Maryland Federal Court Enjoins Implementation and Enforcement of Two Trump Executive Orders Directed at DEI

Nelson Mullins Riley & Scarborough LLP

On February 20, 2024, a Federal District Court in Baltimore preliminarily stopped the Trump DEI Executive Orders from going into effect until further legal proceedings occur. This abrupt halt of the Executive Orders will create more tension and confusion about the current state of DEI initiatives for employers, at least for the interim.

The Trump DEI Executive Orders

In the initial days of the 47th Presidential Administration, President Donald J. Trump signed several Executive Orders to address “diversity, equity, and inclusion” – specifically Ending Radical and Wasteful Government DEI Programs and Preferencing (“EO 14151”) and Ending Illegal Discrimination and Restoring Merit-Based Opportunity (“EO 14173”). The federal government  almost immediately began steps to implement them.

Broadly, the Executive Orders at issue direct the termination of all DEI programs and policies in the federal government while also requiring federal contractors and grantees to certify that they are not promoting DEI that the orders say run afoul of antidiscrimination laws. They also mandate that the U.S. Department of Justice investigate and report on the "most egregious and discriminatory DEI practitioners" – including in the private sector - and create a strategy for deterring DEI programs or principles considered "illegal discrimination or preferences."

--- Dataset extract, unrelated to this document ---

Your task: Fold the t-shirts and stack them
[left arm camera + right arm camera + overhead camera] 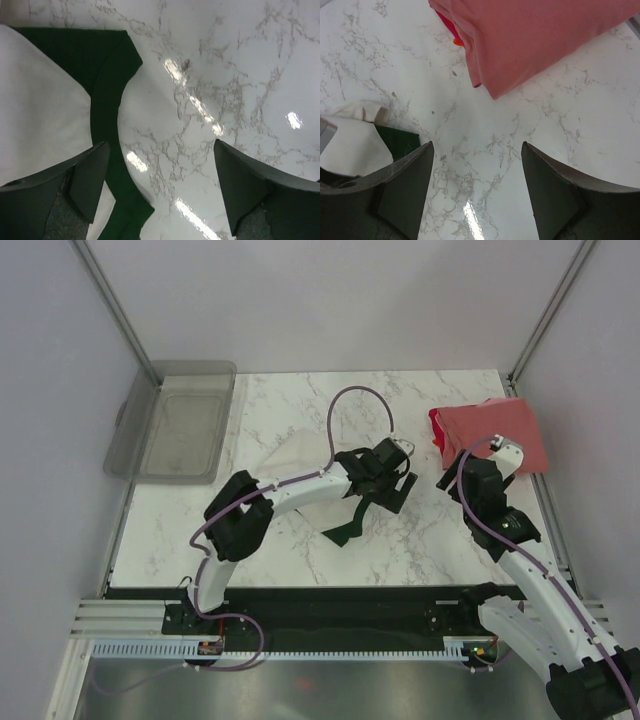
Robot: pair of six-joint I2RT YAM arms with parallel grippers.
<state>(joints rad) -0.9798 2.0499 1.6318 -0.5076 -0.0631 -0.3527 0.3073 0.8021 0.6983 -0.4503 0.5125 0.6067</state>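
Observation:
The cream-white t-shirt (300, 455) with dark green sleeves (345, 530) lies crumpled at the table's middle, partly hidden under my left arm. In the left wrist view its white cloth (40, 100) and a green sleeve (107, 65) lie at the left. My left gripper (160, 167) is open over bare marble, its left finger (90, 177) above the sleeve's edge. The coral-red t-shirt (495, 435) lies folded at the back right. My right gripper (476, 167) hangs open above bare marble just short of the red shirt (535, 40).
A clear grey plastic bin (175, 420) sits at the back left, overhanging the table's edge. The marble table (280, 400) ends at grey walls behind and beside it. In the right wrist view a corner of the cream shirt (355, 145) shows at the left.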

Implementation and enforcement of portions those two Executive Orders (the “Challenged Provisions”) was recently paused by a federal judge in Maryland.   On February 20, 2025, U.S. District Judge Adam B. Abelson granted a nationwide preliminary injunction in favor of the Plaintiffs as to certain aspects of the Executive Orders. The case is National Association of Diversity Officers in Higher Education, et al. v. Trump, et al., Case No. 1:25-cv-00333, U.S. District Court for the District of Maryland.

The Maryland Legal Action

Plaintiffs National Association of Diversity Officers in Higher Education, the American Association of University Professors, Restaurant Opportunities Centers United, and the Mayor and City Council of Baltimore, Maryland, filed suit in federal court in Maryland against the President and other federal actors seeking to enjoin their implementation and enforcement of EO 14151 and EO 14173. The Plaintiffs’ lawsuit is based on claims that the Challenged Provisions violate the First Amendment (free speech), the Fifth Amendment (due process vagueness), and separation of powers (including the spending clause of the Constitution, Art. I, § 1, 8). Plaintiffs moved for a preliminary injunction and after hearing the parties’ arguments, the court granted a preliminary injunction.1

The Court’s Holding and Temporary Injunction

The Court held that the Plaintiffs were entitled to a preliminary injunction on their First and Fifth Amendment claims because they showed a likelihood of success on the merits on those claims. The Court did not decide whether the Plaintiffs showed a likelihood of success on the merits on separation of powers claims because the Plaintiffs’ showing as to the other claims was deemed sufficient  for the court to grant the injunction.  The Judge enjoined activities related to three (3) provisions of the Executive Orders – the “Challenged Provisions,” referring to them as: the “Termination Provision,” the “Certification Provision,” and the “Enforcement Threat Provision.”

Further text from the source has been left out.